Suriye'deki iç savaş başladığından bu yana Türkiye'de iç siyasetin en önemli konularından biri de dış politikadaki hamleler oldu. Kimi zaman Suriye merkezi yönetimiyle, kimi zaman küresel aktörler Rusya ve ABD'yle sürtüşmeler, Avrupa Birliği üyesi ülkelerle karşılıklı restleşmeler yaşandı.
Muhalefet, dış politikadaki gelişmelerin içeride siyasete malzeme yapıldığı eleştirisi yaparken, yurt dışında yaşanan her gerginliğin, ülkeye özellikle ekonomik olarak olumsuz anlamda geri dönüşü olduğunu savunuyor. İktidar ise 'başı dik, boyun eğmeyen' bir politika izlediklerini belirtiyor.

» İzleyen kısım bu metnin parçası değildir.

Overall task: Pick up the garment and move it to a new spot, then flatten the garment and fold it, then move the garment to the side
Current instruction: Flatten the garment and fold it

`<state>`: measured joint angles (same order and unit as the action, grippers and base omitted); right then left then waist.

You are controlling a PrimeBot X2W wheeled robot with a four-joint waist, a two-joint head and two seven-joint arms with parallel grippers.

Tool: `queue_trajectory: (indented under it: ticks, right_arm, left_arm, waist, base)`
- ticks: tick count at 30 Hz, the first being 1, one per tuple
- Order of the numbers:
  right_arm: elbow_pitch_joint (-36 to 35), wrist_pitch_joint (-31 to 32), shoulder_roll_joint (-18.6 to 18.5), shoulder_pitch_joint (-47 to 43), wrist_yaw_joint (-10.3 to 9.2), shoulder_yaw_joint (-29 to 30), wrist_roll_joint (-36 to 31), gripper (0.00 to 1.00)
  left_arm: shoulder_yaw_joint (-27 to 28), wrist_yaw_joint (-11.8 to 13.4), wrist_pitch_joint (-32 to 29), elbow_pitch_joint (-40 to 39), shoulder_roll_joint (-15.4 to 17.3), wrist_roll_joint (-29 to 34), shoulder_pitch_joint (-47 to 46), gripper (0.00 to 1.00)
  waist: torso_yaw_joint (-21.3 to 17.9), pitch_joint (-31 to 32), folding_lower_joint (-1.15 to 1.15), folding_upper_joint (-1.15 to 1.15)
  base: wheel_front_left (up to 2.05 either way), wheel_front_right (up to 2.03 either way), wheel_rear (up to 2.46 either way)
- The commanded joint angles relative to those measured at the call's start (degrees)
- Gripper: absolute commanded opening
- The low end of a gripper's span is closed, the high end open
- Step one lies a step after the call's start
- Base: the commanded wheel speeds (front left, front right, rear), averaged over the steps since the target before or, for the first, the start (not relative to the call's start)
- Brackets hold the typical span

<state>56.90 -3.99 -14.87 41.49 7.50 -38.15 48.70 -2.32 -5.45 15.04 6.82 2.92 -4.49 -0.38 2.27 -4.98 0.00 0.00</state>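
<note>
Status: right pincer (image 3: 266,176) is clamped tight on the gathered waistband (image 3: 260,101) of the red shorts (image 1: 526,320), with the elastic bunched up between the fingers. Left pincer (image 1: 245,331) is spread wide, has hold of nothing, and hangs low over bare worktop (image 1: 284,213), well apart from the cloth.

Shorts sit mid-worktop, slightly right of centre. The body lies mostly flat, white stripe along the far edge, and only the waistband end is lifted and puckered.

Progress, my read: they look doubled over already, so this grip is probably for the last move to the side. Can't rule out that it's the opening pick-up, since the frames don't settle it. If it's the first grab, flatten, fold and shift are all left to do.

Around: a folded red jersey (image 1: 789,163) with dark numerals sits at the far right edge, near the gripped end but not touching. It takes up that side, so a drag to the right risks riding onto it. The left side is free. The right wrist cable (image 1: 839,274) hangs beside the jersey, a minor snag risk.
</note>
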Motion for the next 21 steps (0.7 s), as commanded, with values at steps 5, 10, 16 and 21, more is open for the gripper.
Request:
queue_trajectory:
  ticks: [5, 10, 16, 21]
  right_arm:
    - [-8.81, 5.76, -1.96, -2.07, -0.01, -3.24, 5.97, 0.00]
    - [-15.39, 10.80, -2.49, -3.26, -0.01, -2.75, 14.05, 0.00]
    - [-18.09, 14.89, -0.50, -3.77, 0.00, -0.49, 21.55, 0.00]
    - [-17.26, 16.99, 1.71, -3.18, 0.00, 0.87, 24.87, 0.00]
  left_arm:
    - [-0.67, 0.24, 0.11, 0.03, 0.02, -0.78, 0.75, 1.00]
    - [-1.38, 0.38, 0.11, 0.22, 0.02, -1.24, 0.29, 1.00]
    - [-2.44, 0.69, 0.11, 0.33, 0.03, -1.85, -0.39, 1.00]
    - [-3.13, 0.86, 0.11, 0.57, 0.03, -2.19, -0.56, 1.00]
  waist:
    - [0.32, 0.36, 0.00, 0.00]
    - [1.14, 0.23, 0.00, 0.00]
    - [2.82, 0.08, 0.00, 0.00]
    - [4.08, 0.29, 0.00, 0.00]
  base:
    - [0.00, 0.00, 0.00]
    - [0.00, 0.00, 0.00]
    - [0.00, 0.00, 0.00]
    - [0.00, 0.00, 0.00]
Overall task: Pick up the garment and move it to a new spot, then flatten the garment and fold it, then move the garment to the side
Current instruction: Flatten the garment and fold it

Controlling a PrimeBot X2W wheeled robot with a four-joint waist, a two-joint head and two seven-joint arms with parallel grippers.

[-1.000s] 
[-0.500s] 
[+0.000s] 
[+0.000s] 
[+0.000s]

'ESKİ USULLE DIŞ POLİTİKA KURMAKTA FAYDA VAR'
RS FM'de yayınlanan Yavuz Oğhan'dan Bidebunudinle programında konuşan eski Erbil Başkonsolosu Aydın Selcen, uzman gözüyle Türkiye'nin dış politikasını değerlendirdi. Selcen'in dış politikaya ilişkin önerileri şöyle:
"Biraz durmak lazım, biraz sakin olmamız lazım. Bütün küresel sorunları biz çözecek değiliz. Bölgesel konularda hep inisiyatif kullanarak önde koşmak gibi bir derdimiz yok. Biraz ulusal çıkarlarımızı ön plana çıkararak biraz eski usulle dış politika kurmakta fayda var.
'YUMUŞAK GÜCÜ ÖN PLANA ÇIKARAN BİR DÖNEME İHTİYACIMIZ VAR'
Seçmene son 10 yılda, başı dik yürüyen, sözü dinlenen ülke tatlı geldi. Ama biz bu itibarı barışı kurmada da arayabiliriz. Biraz soluklanıp, geri çekilip, medyada dolaşıma sokulan 'Ümmetin lideri, cihan lideri' gibi söylemlerden uzak durup, biraz daha soğukkanlı, biraz daha içe kapanık, öbür taraftan da yumuşak gücü ön plana çıkaran bir döneme ihtiyacımız var."